J Comput Biol. 2007 Nov;14(9):1201-7. doi: 10.1089/cmb.2007.0079.
4
LB3D: a protein three-dimensional substructure search program based on the lower bound of a root mean square deviation value.LB3D:一个基于均方根偏差值下限的蛋白质三维子结构搜索程序。
J Comput Biol. 2012 May;19(5):493-503. doi: 10.1089/cmb.2011.0230. Epub 2012 Apr 17.
5
Linear-time protein 3-D structure searching with insertions and deletions.带插入和缺失的线性时间蛋白质三维结构搜索
Algorithms Mol Biol. 2010 Jan 4;5:7. doi: 10.1186/1748-7188-5-7.
6
Fast hinge detection algorithms for flexible protein structures.快速铰链检测算法用于柔性蛋白质结构。
IEEE/ACM Trans Comput Biol Bioinform. 2010 Apr-Jun;7(2):333-41. doi: 10.1109/TCBB.2008.62.
7
Finding All Longest Common Segments in Protein Structures Efficiently.高效查找蛋白质结构中的所有最长公共片段
IEEE/ACM Trans Comput Biol Bioinform. 2015 May-Jun;12(3):644-55. doi: 10.1109/TCBB.2014.2372782.
8
Effective optimization algorithms for fragment-assembly based protein structure prediction.用于基于片段组装的蛋白质结构预测的有效优化算法。
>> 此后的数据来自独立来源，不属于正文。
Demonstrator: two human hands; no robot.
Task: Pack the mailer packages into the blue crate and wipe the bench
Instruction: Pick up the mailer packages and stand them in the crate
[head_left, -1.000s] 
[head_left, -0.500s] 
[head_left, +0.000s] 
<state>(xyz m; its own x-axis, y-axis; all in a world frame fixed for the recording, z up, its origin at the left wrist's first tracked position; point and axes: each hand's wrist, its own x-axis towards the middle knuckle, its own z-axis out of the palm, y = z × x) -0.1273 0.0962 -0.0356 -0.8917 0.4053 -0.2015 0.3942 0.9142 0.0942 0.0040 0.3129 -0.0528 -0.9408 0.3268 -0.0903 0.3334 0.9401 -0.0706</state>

Comput Syst Bioinformatics Conf. 2006:19-29.
9
Searching protein 3-D structures for optimal structure alignment using intelligent algorithms and data structures.使用智能算法和数据结构搜索蛋白质三维结构以实现最佳结构比对。
IEEE Trans Inf Technol Biomed. 2010 Nov;14(6):1378-86. doi: 10.1109/TITB.2010.2079939. Epub 2010 Sep 27.
10
Fast exact algorithms for the closest string and substring problems with application to the planted (L, d)-motif model.快速精确算法求解最接近字符串和子字符串问题及其在 (L, d)-基序模型中的应用。
IEEE/ACM Trans Comput Biol Bioinform. 2011 Sep-Oct;8(5):1400-10. doi: 10.1109/TCBB.2011.21.

引用本文的文献

1
Rapid search for tertiary fragments reveals protein sequence-structure relationships.对三级片段的快速搜索揭示了蛋白质序列-结构关系。
Protein Sci. 2015 Apr;24(4):508-24. doi: 10.1002/pro.2610. Epub 2014 Dec 31.
2
Linear-time protein 3-D structure searching with insertions and deletions.带插入和缺失的线性时间蛋白质三维结构搜索
Algorithms Mol Biol. 2010 Jan 4;5:7. doi: 10.1186/1748-7188-5-7.